--- Collected material Enclosed Below ---

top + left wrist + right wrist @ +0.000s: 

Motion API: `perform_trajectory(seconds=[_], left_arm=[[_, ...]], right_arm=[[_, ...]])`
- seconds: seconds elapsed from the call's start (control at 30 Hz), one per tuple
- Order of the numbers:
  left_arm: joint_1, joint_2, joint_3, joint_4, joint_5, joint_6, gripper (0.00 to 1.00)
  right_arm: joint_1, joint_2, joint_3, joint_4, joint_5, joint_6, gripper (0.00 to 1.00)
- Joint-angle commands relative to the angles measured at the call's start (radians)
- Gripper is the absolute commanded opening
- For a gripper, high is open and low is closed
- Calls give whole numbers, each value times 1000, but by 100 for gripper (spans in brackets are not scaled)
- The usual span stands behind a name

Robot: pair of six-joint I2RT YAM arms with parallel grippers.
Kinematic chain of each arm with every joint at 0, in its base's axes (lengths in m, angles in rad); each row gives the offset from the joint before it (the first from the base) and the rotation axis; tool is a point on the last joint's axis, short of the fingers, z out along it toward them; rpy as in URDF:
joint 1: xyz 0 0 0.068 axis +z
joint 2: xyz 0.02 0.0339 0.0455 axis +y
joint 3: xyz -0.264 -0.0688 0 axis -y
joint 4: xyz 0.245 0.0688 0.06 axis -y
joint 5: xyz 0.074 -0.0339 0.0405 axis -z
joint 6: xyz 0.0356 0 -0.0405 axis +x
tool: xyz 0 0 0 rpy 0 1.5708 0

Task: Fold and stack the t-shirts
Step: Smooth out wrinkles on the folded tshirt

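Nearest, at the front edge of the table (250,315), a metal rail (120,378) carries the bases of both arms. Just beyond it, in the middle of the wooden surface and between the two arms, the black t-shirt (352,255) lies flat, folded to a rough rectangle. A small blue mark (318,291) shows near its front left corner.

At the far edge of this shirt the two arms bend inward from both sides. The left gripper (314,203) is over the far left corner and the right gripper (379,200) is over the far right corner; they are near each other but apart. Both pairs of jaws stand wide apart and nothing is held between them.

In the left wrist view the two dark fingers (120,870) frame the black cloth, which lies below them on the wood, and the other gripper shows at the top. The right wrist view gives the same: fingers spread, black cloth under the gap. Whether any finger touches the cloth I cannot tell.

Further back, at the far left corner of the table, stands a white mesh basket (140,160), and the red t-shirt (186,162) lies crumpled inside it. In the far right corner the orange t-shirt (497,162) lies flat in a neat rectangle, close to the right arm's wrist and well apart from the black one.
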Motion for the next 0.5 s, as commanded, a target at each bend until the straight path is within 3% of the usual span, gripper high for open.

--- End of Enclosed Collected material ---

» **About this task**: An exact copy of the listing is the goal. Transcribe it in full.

» **Response**:
top + left wrist + right wrist @ +0.000s: 

Motion API: `perform_trajectory(seconds=[_], left_arm=[[_, ...]], right_arm=[[_, ...]])`
- seconds: seconds elapsed from the call's start (control at 30 Hz), one per tuple
- Order of the numbers:
  left_arm: joint_1, joint_2, joint_3, joint_4, joint_5, joint_6, gripper (0.00 to 1.00)
  right_arm: joint_1, joint_2, joint_3, joint_4, joint_5, joint_6, gripper (0.00 to 1.00)
- Joint-angle commands relative to the angles measured at the call's start (radians)
- Gripper is the absolute commanded opening
- For a gripper, high is open and low is closed
- Calls give whole numbers, each value times 1000, but by 100 for gripper (spans in brackets are not scaled)
- The usual span stands behind a name

Robot: pair of six-joint I2RT YAM arms with parallel grippers.
Kinematic chain of each arm with every joint at 0, in its base's axes (lengths in m, angles in rad); each row gives the offset from the joint before it (the first from the base) and the rotation axis; tool is a point on the last joint's axis, short of the fingers, z out along it toward them; rpy as in URDF:
joint 1: xyz 0 0 0.068 axis +z
joint 2: xyz 0.02 0.0339 0.0455 axis +y
joint 3: xyz -0.264 -0.0688 0 axis -y
joint 4: xyz 0.245 0.0688 0.06 axis -y
joint 5: xyz 0.074 -0.0339 0.0405 axis -z
joint 6: xyz 0.0356 0 -0.0405 axis +x
tool: xyz 0 0 0 rpy 0 1.5708 0

Task: Fold and stack the t-shirts
Step: Smooth out wrinkles on the folded tshirt

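Nearest, at the front edge of the table (250,315), a metal rail (120,378) carries the bases of both arms. Just beyond it, in the middle of the wooden surface and between the two arms, the black t-shirt (352,255) lies flat, folded to a rough rectangle. A small blue mark (318,291) shows near its front left corner.

At the far edge of this shirt the two arms bend inward from both sides. The left gripper (314,203) is over the far left corner and the right gripper (379,200) is over the far right corner; they are near each other but apart. Both pairs of jaws stand wide apart and nothing is held between them.

In the left wrist view the two dark fingers (120,870) frame the black cloth, which lies below them on the wood, and the other gripper shows at the top. The right wrist view gives the same: fingers spread, black cloth under the gap. Whether any finger touches the cloth I cannot tell.

Further back, at the far left corner of the table, stands a white mesh basket (140,160), and the red t-shirt (186,162) lies crumpled inside it. In the far right corner the orange t-shirt (497,162) lies flat in a neat rectangle, close to the right arm's wrist and well apart from the black one.
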Motion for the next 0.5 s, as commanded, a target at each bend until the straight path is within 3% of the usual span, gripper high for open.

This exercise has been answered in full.